◆ Aim of the task: Do any lines in the data below contain "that"? If so, copy every one of them.
··········
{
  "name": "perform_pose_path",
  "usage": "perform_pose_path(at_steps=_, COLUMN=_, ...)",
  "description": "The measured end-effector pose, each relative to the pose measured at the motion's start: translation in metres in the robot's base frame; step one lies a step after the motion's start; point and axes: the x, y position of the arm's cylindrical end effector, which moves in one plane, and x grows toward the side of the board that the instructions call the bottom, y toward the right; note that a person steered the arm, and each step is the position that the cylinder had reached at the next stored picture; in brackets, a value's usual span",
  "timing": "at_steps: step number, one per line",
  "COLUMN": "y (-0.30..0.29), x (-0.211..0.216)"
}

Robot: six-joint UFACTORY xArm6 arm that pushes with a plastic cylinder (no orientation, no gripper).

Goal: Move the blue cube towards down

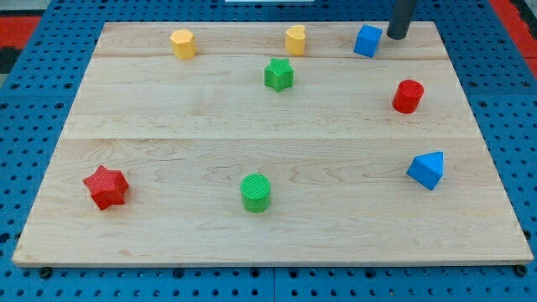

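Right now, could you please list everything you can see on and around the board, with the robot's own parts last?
Blue plastic cube: one, blue, top right, just left of my tip.
Blue plastic pyramid-like block: one, blue, right side, lower half.
Red plastic cylinder: one, red, right side, upper half.
Red plastic star: one, red, bottom left.
Green plastic star: one, green, upper centre.
Green plastic cylinder: one, green, bottom centre.
Yellow plastic hexagonal block: one, yellow, top left.
Yellow plastic heart-like block: one, yellow, top centre.
Wooden board: one, pale wood, centre.
Blue pegboard: one, blue, surrounding the board.
My tip: one, dark, top right, beside the blue cube; contact unclear.
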Motion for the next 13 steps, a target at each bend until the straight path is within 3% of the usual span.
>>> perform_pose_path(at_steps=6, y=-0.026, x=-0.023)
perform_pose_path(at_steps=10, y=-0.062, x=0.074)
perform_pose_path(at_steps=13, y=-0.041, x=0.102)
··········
◆ Answer:
  "description": "The measured end-effector pose, each relative to the pose measured at the motion's start: translation in metres in the robot's base frame; step one lies a step after the motion's start; point and axes: the x, y position of the arm's cylindrical end effector, which moves in one plane, and x grows toward the side of the board that the instructions call the bottom, y toward the right; note that a person steered the arm, and each step is the position that the cylinder had reached at the next stored picture; in brackets, a value's usual span",
Robot: six-joint UFACTORY xArm6 arm that pushes with a plastic cylinder (no orientation, no gripper).

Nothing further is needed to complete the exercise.